According to the court’s Safe Harbour ruling, tech companies could be forced to store data in the EU, rather than in the US. Otherwise, those companies could be forced to attain certification for more rigorous data transfer rules.

“The United States authorities were able to access the personal data transferred from the Member States to the United States and process it in a way incompatible, in particular, with the purposes for which it was transferred, beyond what was strictly necessary and proportionate to the protection of national security,” said the ruling.

The court also said that EU citizens had no right of redress to stop the misuse of personal data. The rules were also found to have undermined national data protection authorities’ ability to rule on data transfers.
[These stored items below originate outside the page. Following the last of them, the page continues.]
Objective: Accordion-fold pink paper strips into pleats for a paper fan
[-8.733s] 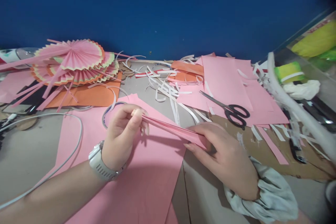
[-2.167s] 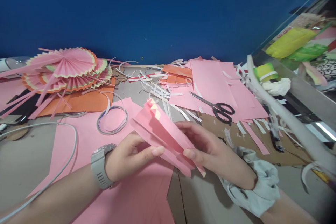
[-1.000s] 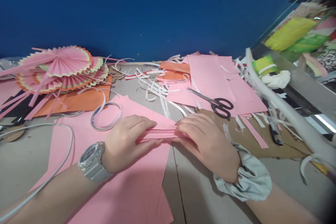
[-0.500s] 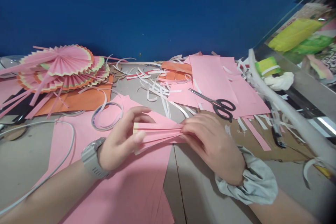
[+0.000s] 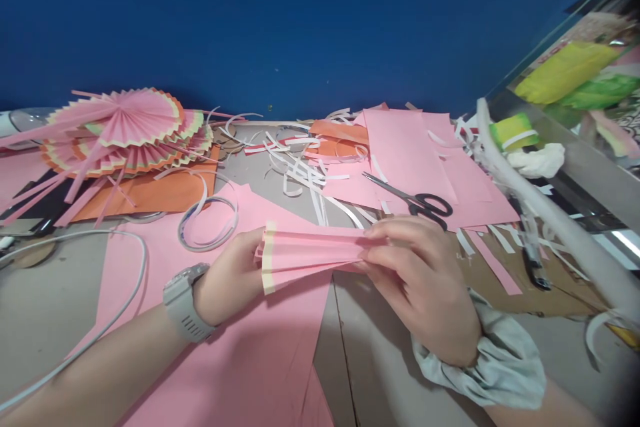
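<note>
Grey tabletop (image 5: 367,360): one, with a dark seam; its bare surface shows between the large pink paper sheet (image 5: 245,360) and the right forearm, and again left of that sheet, where one white cable (image 5: 145,263) curves across. The sheet's slanting right edge passes beneath the work. Brown flat cardboard (image 5: 493,287): one piece visible, right side. Pink round pleated rosettes (image 5: 133,123) with orange and pale-yellow rims: at least two, stacked; exact count hidden by overlap.

Two hands. Right hand (image 5: 425,287) pinches the gathered end of the pink accordion-folded paper with a pale-yellow edge (image 5: 313,252), one piece, held above the sheet. Left hand (image 5: 233,280) is at the fanned end; its fingertips are behind the folds, grip cannot be told. Change since the last frame: the left thumb no longer shows over the pale edge, which now lies fully in view.

Black-handled scissors (image 5: 413,199): one pair, near the right hand. White tape roll (image 5: 181,232): one, on the sheet.
</note>
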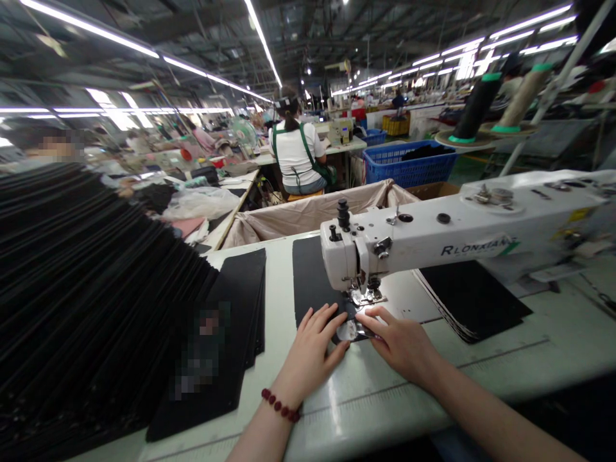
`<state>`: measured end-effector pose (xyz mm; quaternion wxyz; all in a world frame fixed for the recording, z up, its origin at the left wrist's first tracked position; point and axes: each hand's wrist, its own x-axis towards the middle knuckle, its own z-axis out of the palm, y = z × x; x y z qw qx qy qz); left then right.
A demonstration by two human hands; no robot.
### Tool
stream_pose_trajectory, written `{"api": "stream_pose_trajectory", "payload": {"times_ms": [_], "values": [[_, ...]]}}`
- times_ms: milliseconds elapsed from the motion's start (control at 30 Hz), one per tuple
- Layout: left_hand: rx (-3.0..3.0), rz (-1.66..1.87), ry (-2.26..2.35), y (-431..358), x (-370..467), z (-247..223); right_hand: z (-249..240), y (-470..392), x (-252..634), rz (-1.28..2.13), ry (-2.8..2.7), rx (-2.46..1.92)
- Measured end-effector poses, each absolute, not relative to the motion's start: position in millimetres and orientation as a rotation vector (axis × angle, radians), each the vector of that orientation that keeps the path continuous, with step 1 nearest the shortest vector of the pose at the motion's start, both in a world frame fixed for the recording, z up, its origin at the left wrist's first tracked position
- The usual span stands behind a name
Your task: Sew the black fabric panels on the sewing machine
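Note:
A black fabric panel (310, 273) lies flat under the head of a white sewing machine (404, 237). My left hand (315, 350), with a dark red bead bracelet at the wrist, rests on the panel's near part, fingers spread. Just right of the presser foot (368, 296) and in front of it, my right hand (402, 343) has its fingertips at the panel's edge by a shiny metal guide (350, 330). Its fingers are stretched out and it grasps nothing visible.
Tall black stacks (96, 289) fill the left, beside a smaller black pile (235, 308). Another black pile (474, 298) lies under the machine arm. Beyond the table are a cloth-lined bin (289, 221), a blue basket (409, 165) and a seated person. Thread cones stand at right.

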<state>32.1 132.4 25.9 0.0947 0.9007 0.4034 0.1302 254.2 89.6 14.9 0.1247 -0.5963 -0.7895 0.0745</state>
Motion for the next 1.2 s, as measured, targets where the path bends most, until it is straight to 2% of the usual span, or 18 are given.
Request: {"api": "stream_pose_trajectory", "payload": {"times_ms": [1200], "values": [[2.636,0.407,1.303,138.4,33.7,15.8,10.9,90.4,255.3,0.256,-2.266,-1.693]]}}
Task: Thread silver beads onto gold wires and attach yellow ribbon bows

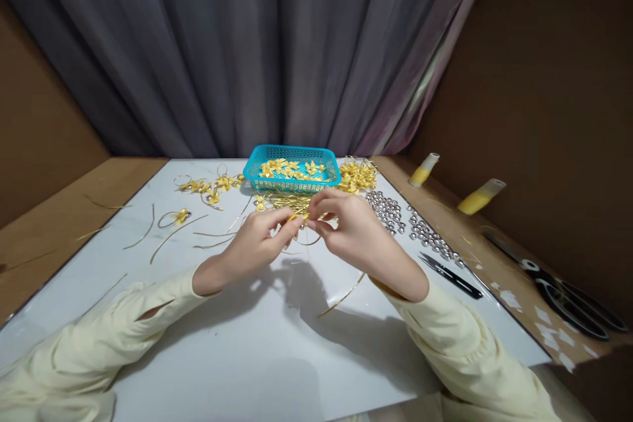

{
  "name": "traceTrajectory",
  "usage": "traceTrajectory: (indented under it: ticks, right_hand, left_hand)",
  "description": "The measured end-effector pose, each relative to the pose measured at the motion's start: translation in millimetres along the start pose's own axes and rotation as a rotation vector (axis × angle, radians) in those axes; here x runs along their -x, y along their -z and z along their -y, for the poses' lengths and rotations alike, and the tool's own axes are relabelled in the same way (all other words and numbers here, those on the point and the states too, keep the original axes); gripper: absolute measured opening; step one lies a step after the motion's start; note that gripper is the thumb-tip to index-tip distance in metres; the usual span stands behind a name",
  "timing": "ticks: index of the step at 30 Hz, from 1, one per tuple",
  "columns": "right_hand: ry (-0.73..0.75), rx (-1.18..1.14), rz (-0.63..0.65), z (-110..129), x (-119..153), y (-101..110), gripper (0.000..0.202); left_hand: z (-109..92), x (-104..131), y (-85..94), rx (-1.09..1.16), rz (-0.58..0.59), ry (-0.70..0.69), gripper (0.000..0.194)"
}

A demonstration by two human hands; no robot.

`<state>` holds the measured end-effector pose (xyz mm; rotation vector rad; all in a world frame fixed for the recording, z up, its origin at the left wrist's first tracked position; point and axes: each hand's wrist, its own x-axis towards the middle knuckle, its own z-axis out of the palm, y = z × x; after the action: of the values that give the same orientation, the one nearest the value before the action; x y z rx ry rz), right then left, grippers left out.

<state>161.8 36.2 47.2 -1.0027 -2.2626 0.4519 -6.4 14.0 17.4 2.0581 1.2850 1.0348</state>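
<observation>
My left hand (262,237) is closed, its thumb and forefinger pinching a small yellow ribbon flower (293,217) that the fingers mostly hide. Close against it, my right hand (349,227) is also closed in a pinch, at a thin gold wire (312,242) that curves below the fingertips. Just beyond both hands lies a bundle of gold wires (291,202). A finished-looking flower with a wire loop (180,215) rests to the left on the white board (237,349).
A blue basket (250,175) holds yellow flowers; more yellow flowers (357,176) lie beside it. Silver beads (388,211), black thread snips (452,275) and large scissors (558,293) are at right. Two yellow thread spools (482,196) stand near the wall. Loose wires are scattered left.
</observation>
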Motion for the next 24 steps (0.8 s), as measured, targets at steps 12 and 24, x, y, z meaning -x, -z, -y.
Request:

“The court finds that the Safe Harbour decision denies the national supervisory authorities their powers where a person calls into question whether the decision is compatible with the protection of the privacy and of the fundamental rights and freedoms of individuals,” it said. 

It would seem that the ruling was on the horizon as talks are already taking place between the US and EU over the creation of a new framework to replace the current invalid one.

Ashley Winton, UK head of data protection and privacy at international law firm Paul Hastings, told IT Pro that the ruling has serious repercussions for multi-national companies with operations in Europe.

“Many European data protection regulators, particularly those in Germany, have long believed that the conditions of the safe harbour scheme are not substantial enough and the effect of today’s ruling will empower them to investigate and check the acceptability of any data transfer themselves,” he said. 

He added that although the case today primarily concerns safe harbour the ruling will also apply to other European Commission approved methods of transferring personal data internationally.

“Crucially, this case cannot be considered alone. Following the landmark case of Weltimmo last week, multinational companies that have elected to create an establishment in a more business-friendly jurisdiction are now likely to have their data protection practices scrutinised by local regulators all across the EU,” said Winton.

He added that there are currently no rules limiting individuals bringing complaints regarding data protection across multiple jurisdictions simultaneously, “so we may now see these complaints springing up from every direction, where data is being shared around the world.”